▸ **Task item**
Reproduce the listing in full, exactly as written, but without images.

▸ **Provided data**
════════
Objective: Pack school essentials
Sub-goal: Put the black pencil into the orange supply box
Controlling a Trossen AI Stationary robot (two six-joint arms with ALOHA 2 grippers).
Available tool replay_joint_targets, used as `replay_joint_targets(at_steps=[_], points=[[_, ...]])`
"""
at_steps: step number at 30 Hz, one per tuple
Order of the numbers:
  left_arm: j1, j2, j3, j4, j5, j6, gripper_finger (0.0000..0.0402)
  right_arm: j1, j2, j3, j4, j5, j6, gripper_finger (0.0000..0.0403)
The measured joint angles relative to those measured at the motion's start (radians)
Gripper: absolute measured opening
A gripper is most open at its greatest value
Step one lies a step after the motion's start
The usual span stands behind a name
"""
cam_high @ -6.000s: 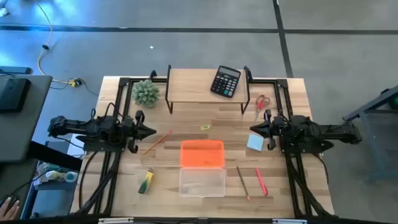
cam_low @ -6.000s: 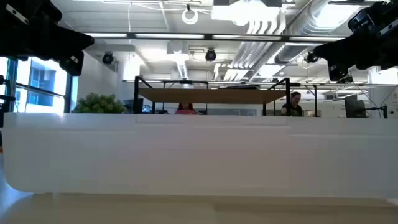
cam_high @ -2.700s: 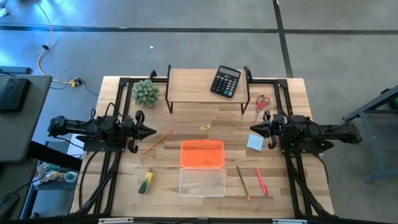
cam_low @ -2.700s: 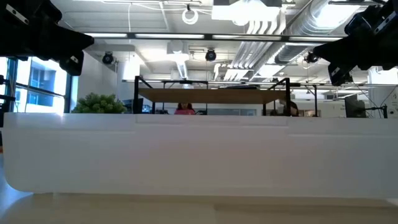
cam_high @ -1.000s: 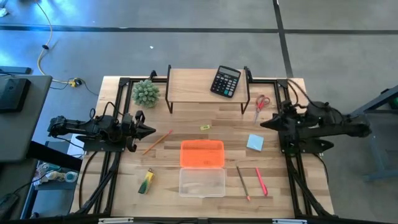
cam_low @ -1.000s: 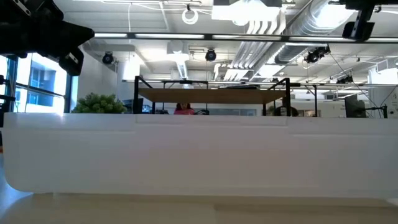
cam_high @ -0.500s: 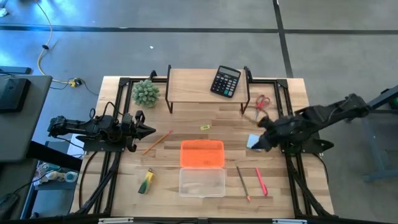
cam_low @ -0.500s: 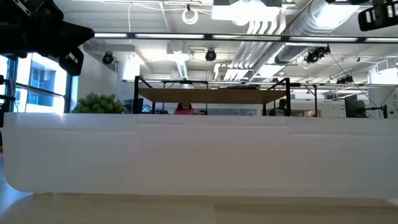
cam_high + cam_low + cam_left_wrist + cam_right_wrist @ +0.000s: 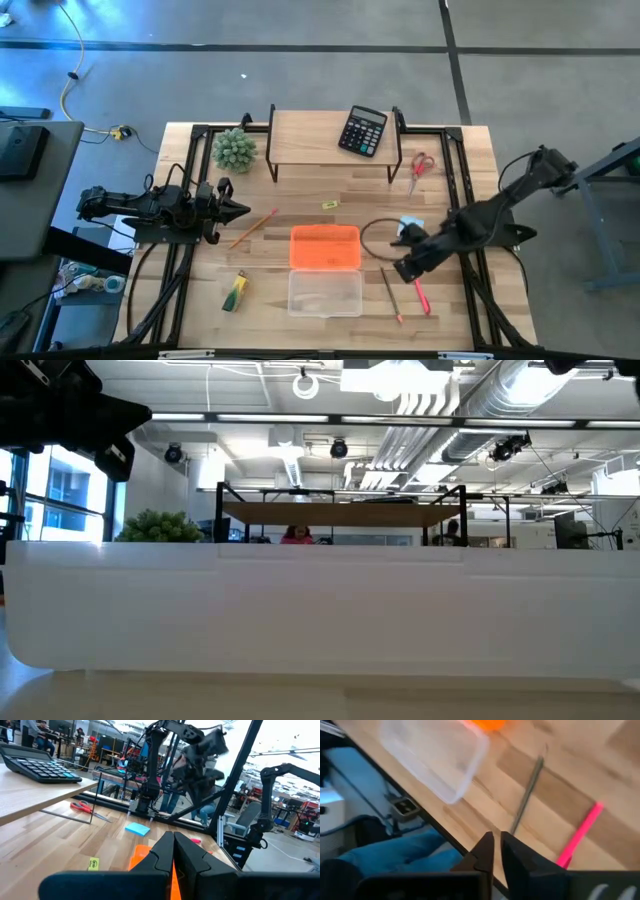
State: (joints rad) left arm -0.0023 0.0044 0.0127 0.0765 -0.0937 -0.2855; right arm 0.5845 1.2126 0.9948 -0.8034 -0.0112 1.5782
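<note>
The school essentials lie flat on the wooden table. A pencil (image 9: 390, 293) and a pink pen (image 9: 418, 292) are at the near right, and a light-blue note pad (image 9: 410, 222) lies beyond them. Red scissors (image 9: 421, 167) are at the far right, a tiny yellow piece (image 9: 330, 205) mid-table, a second pencil (image 9: 253, 228) and a green-yellow marker (image 9: 235, 291) on the left. An orange case half (image 9: 325, 247) and a clear one (image 9: 325, 293) lie in the middle. My right gripper (image 9: 398, 272) slants down over the pencil (image 9: 525, 802) and pen (image 9: 580, 835), its fingers (image 9: 496, 839) barely apart and holding nothing. My left gripper (image 9: 245, 210) waits shut at the left.
A wooden shelf (image 9: 330, 140) at the far edge carries a black calculator (image 9: 362, 131). A spiky green plant (image 9: 233, 149) stands at the far left. In the low view the clear case's white wall (image 9: 320, 610) blocks the table. Dark frame rails (image 9: 190, 180) run along both sides.
My right gripper has swung from the table's right edge toward the middle and the near edge. It has tipped from level to slanting down and has rolled. It now hangs over the pencil and pink pen. Nothing on the table has moved.
</note>
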Motion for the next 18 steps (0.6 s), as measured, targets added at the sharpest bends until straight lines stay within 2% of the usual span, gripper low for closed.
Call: replay_joint_targets(at_steps=[9,14,18], points=[[0.0,0.0,0.0,0.0,-0.011,-0.022,0.0001,0.095,0.144,0.008,0.044,-0.028,0.182,0.0131],[0.0,0.0,0.0,0.0,-0.057,-0.104,0.0001,0.133,0.222,0.008,0.108,-0.069,0.316,0.0148],[0.0,0.0,0.0,0.0,-0.071,-0.093,0.0001,0.159,0.283,0.008,0.196,-0.091,0.395,0.0149]])
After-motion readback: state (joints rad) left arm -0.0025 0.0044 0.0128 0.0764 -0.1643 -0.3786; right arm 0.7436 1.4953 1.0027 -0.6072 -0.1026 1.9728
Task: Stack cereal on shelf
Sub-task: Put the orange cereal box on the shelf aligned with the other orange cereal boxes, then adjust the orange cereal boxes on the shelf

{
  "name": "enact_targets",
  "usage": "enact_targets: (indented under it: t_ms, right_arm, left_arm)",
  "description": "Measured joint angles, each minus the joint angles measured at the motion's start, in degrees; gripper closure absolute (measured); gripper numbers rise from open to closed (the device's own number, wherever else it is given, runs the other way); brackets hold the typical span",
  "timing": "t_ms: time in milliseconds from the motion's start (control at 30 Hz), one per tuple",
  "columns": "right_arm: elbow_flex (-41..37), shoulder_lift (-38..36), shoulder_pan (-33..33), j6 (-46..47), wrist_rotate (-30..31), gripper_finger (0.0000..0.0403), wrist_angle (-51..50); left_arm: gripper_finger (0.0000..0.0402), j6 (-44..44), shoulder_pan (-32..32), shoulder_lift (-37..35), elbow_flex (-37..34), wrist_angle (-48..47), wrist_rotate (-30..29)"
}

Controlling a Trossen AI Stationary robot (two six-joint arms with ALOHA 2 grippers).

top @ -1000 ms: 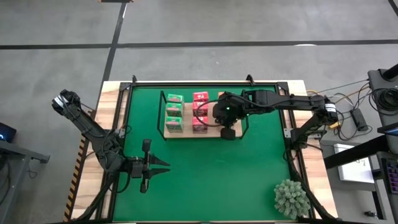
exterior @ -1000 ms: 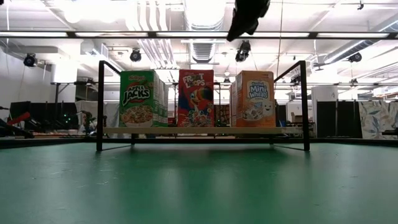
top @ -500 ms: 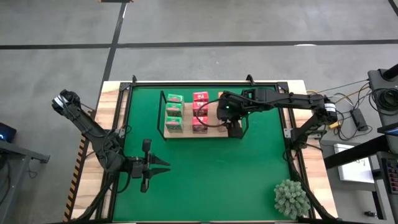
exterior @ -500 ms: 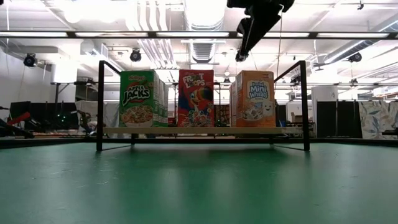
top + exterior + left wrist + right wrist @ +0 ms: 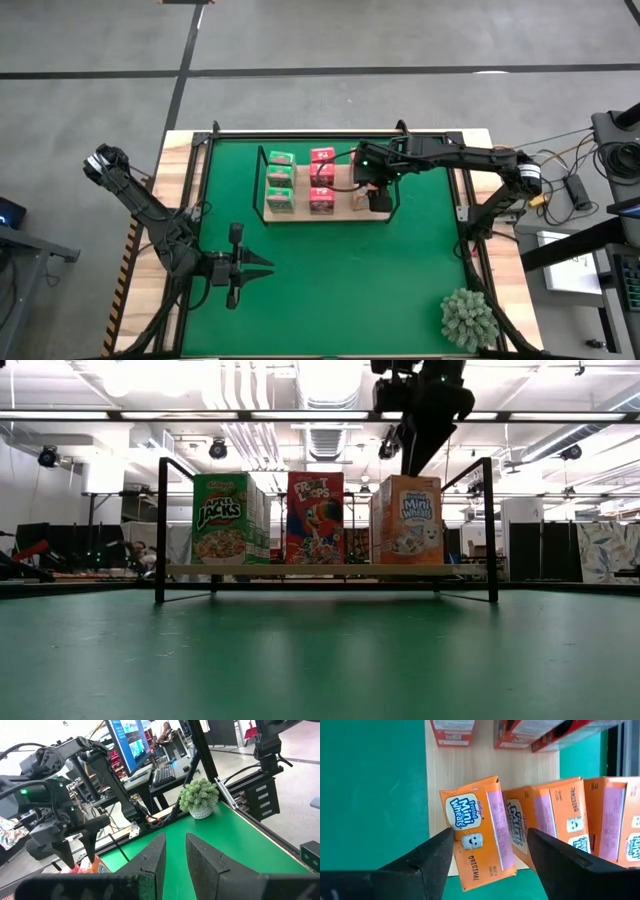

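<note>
Front orange box (image 5: 477, 832) upright, slightly askew

From above, the right arm (image 5: 440, 158) covers most of the orange cereal boxes (image 5: 359, 199) on the shelf (image 5: 300, 214), so that row can't be counted there. In the low view only the front box of each row shows; the green box (image 5: 220, 518), red box (image 5: 315, 518) and orange box (image 5: 410, 519) hide whatever's behind them. The right gripper (image 5: 425, 405) gets cut off by the top edge there. Right wrist view crops the red boxes (image 5: 452, 731) and the farthest orange box (image 5: 631, 827).
</note>
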Motion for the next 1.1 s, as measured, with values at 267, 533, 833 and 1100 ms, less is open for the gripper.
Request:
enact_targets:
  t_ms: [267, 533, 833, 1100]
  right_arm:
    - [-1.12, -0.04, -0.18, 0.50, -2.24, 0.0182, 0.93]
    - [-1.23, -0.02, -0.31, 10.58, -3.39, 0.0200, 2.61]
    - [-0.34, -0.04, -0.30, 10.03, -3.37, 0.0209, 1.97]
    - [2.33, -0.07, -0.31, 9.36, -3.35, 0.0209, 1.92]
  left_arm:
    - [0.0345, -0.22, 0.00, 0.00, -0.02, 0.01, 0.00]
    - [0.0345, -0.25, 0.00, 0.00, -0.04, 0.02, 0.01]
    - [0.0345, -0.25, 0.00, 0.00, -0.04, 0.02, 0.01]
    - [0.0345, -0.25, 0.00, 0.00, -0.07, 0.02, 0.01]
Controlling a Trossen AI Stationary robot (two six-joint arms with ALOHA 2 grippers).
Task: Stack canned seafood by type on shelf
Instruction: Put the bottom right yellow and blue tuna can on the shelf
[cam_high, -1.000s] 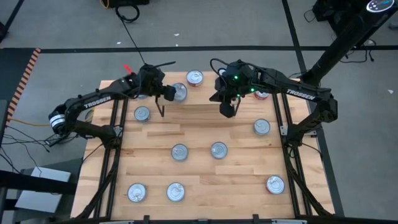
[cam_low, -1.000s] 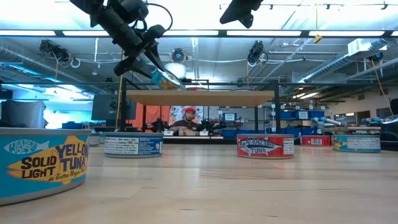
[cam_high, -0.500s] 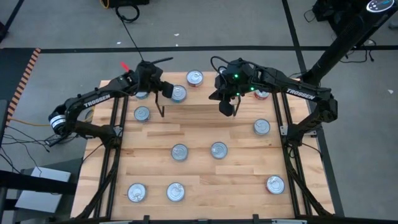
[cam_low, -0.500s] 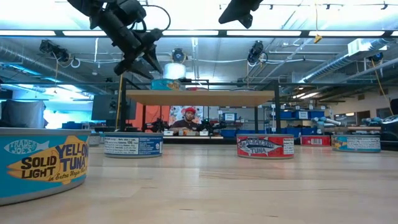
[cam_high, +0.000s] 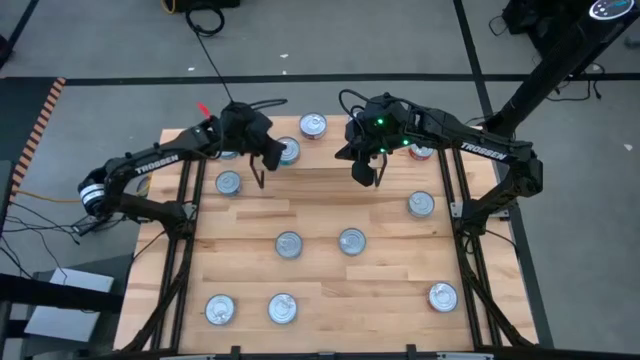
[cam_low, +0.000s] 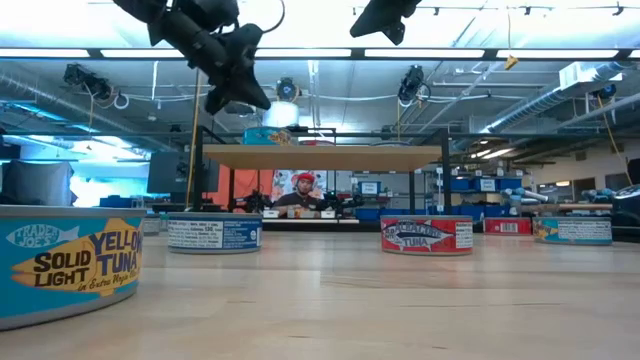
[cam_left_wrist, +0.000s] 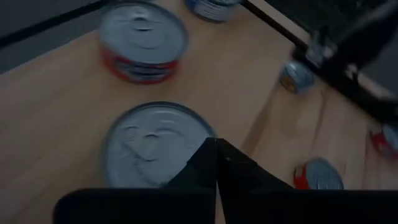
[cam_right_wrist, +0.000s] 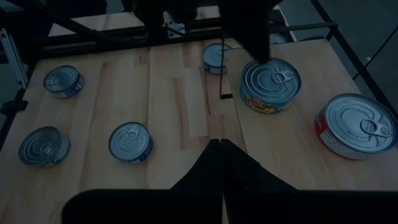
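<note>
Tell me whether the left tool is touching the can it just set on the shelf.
Apart. The low view shows the left tool raised clear above the can on the shelf, with open background between them.

**A robotics lab in a big industrial hall**

The low view looks past the wooden table (cam_low: 400, 300) into a wide open room: exposed ducts and pipes (cam_low: 560, 105) run under a high ceiling lit by long light strips (cam_low: 470, 52), and cameras on mounts (cam_low: 412, 82) hang from the framework. Far back, a person in a red cap (cam_low: 303, 190) sits at a workstation among monitors (cam_low: 372, 187) and cluttered benches. From above, the table stands on a grey floor (cam_high: 100, 40) crossed by dark lines, with loose cables (cam_high: 205, 20) and a black metal frame (cam_high: 470, 250) carrying two arms marked Trossen (cam_high: 150, 165).
</note>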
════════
▸ **Solution to the problem**
Objective: Pack school essentials
Sub-goal: Put the black pencil into the orange supply box
Controlling a Trossen AI Stationary robot (two six-joint arms with ALOHA 2 grippers).
Available tool replay_joint_targets, used as `replay_joint_targets(at_steps=[_], points=[[_, ...]])`
"""
at_steps: step number at 30 Hz, one per tuple
Order of the numbers:
  left_arm: j1, j2, j3, j4, j5, j6, gripper_finger (0.0000..0.0402)
  right_arm: j1, j2, j3, j4, j5, j6, gripper_finger (0.0000..0.0403)
The measured joint angles relative to those measured at the motion's start (radians)
Gripper: absolute measured opening
A gripper is most open at its greatest value
Step one lies a step after the motion's start
The usual span stands behind a name
"""
cam_high @ -6.000s: 
cam_low @ -6.000s: 
cam_high @ -2.700s: 
cam_low @ -2.700s: 
cam_high @ -1.000s: 
cam_low @ -1.000s: 
cam_high @ -0.500s: 
cam_low @ -0.500s: 
cam_high + cam_low + cam_left_wrist + cam_right_wrist @ +0.000s: 
State: (joints rad) left arm -0.0023 0.0044 0.0127 0.0765 -0.0937 -0.2855; right arm 0.5845 1.2126 0.9948 -0.8034 -0.0112 1.5782
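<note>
The school essentials lie flat on the wooden table. A pencil (image 9: 390, 293) and a pink pen (image 9: 418, 292) are at the near right, and a light-blue note pad (image 9: 410, 222) lies beyond them. Red scissors (image 9: 421, 167) are at the far right, a tiny yellow piece (image 9: 330, 205) mid-table, a second pencil (image 9: 253, 228) and a green-yellow marker (image 9: 235, 291) on the left. An orange case half (image 9: 325, 247) and a clear one (image 9: 325, 293) lie in the middle. My right gripper (image 9: 398, 272) slants down over the pencil (image 9: 525, 802) and pen (image 9: 580, 835), its fingers (image 9: 496, 839) barely apart and holding nothing. My left gripper (image 9: 245, 210) waits shut at the left.
A wooden shelf (image 9: 330, 140) at the far edge carries a black calculator (image 9: 362, 131). A spiky green plant (image 9: 233, 149) stands at the far left. In the low view the clear case's white wall (image 9: 320, 610) blocks the table. Dark frame rails (image 9: 190, 180) run along both sides.
My right gripper has swung from the table's right edge toward the middle and the near edge. It has tipped from level to slanting down and has rolled. It now hangs over the pencil and pink pen. Nothing on the table has moved.
</note>
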Motion for the next 18 steps (0.6 s), as measured, targets added at the sharpest bends until straight lines stay within 2% of the usual span, gripper low for closed.
Call: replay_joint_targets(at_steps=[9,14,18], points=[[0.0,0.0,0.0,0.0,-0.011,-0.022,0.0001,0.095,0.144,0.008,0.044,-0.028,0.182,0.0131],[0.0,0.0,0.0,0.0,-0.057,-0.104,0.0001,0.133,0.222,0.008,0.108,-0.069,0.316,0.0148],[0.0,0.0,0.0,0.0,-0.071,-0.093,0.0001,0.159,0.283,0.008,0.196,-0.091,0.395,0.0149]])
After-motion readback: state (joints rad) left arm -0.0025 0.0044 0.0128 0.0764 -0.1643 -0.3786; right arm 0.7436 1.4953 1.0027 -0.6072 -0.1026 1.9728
Task: Stack cereal on shelf
Sub-task: Put the orange cereal box on the shelf aligned with the other orange cereal boxes, then adjust the orange cereal boxes on the shelf

{
  "name": "enact_targets",
  "usage": "enact_targets: (indented under it: t_ms, right_arm, left_arm)",
  "description": "Measured joint angles, each minus the joint angles measured at the motion's start, in degrees; gripper closure absolute (measured); gripper numbers rise from open to closed (the device's own number, wherever else it is given, runs the other way); brackets hold the typical span",
  "timing": "t_ms: time in milliseconds from the motion's start (control at 30 Hz), one per tuple",
  "columns": "right_arm: elbow_flex (-41..37), shoulder_lift (-38..36), shoulder_pan (-33..33), j6 (-46..47), wrist_rotate (-30..31), gripper_finger (0.0000..0.0403), wrist_angle (-51..50); left_arm: gripper_finger (0.0000..0.0402), j6 (-44..44), shoulder_pan (-32..32), shoulder_lift (-37..35), elbow_flex (-37..34), wrist_angle (-48..47), wrist_rotate (-30..29)"
}

Controlling a Trossen AI Stationary robot (two six-joint arms with ALOHA 2 grippers).

top @ -1000 ms: 
exterior @ -1000 ms: 
top @ -500 ms: 
exterior @ -500 ms: 
top + exterior + left wrist + right wrist @ +0 ms: 

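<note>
Front orange box (image 5: 477, 832) upright, slightly askew

From above, the right arm (image 5: 440, 158) covers most of the orange cereal boxes (image 5: 359, 199) on the shelf (image 5: 300, 214), so that row can't be counted there. In the low view only the front box of each row shows; the green box (image 5: 220, 518), red box (image 5: 315, 518) and orange box (image 5: 410, 519) hide whatever's behind them. The right gripper (image 5: 425, 405) gets cut off by the top edge there. Right wrist view crops the red boxes (image 5: 452, 731) and the farthest orange box (image 5: 631, 827).
</note>
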Motion for the next 1.1 s, as measured, with values at 267, 533, 833 and 1100 ms, less is open for the gripper.
Request:
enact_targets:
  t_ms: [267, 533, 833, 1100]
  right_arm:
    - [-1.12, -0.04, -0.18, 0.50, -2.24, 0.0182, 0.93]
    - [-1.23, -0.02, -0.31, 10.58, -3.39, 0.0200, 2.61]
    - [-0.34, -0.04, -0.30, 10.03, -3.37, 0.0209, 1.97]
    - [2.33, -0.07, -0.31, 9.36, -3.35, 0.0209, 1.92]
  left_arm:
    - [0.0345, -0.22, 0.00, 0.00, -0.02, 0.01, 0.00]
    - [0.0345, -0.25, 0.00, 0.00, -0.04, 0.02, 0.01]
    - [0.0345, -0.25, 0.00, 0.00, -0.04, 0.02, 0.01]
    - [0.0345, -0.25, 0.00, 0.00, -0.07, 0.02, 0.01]
Controlling a Trossen AI Stationary robot (two six-joint arms with ALOHA 2 grippers).
Task: Stack canned seafood by type on shelf
Instruction: Put the bottom right yellow and blue tuna can on the shelf
[cam_high, -1.000s] 
[cam_low, -1.000s] 
[cam_high, -0.500s] 
[cam_low, -0.500s] 
[cam_high, +0.000s] 
[cam_low, +0.000s] 
[cam_left_wrist, +0.000s] 
[cam_right_wrist, +0.000s] 
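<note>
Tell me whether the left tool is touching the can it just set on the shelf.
Apart. The low view shows the left tool raised clear above the can on the shelf, with open background between them.

**A robotics lab in a big industrial hall**

The low view looks past the wooden table (cam_low: 400, 300) into a wide open room: exposed ducts and pipes (cam_low: 560, 105) run under a high ceiling lit by long light strips (cam_low: 470, 52), and cameras on mounts (cam_low: 412, 82) hang from the framework. Far back, a person in a red cap (cam_low: 303, 190) sits at a workstation among monitors (cam_low: 372, 187) and cluttered benches. From above, the table stands on a grey floor (cam_high: 100, 40) crossed by dark lines, with loose cables (cam_high: 205, 20) and a black metal frame (cam_high: 470, 250) carrying two arms marked Trossen (cam_high: 150, 165).
</note>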

This answer is complete.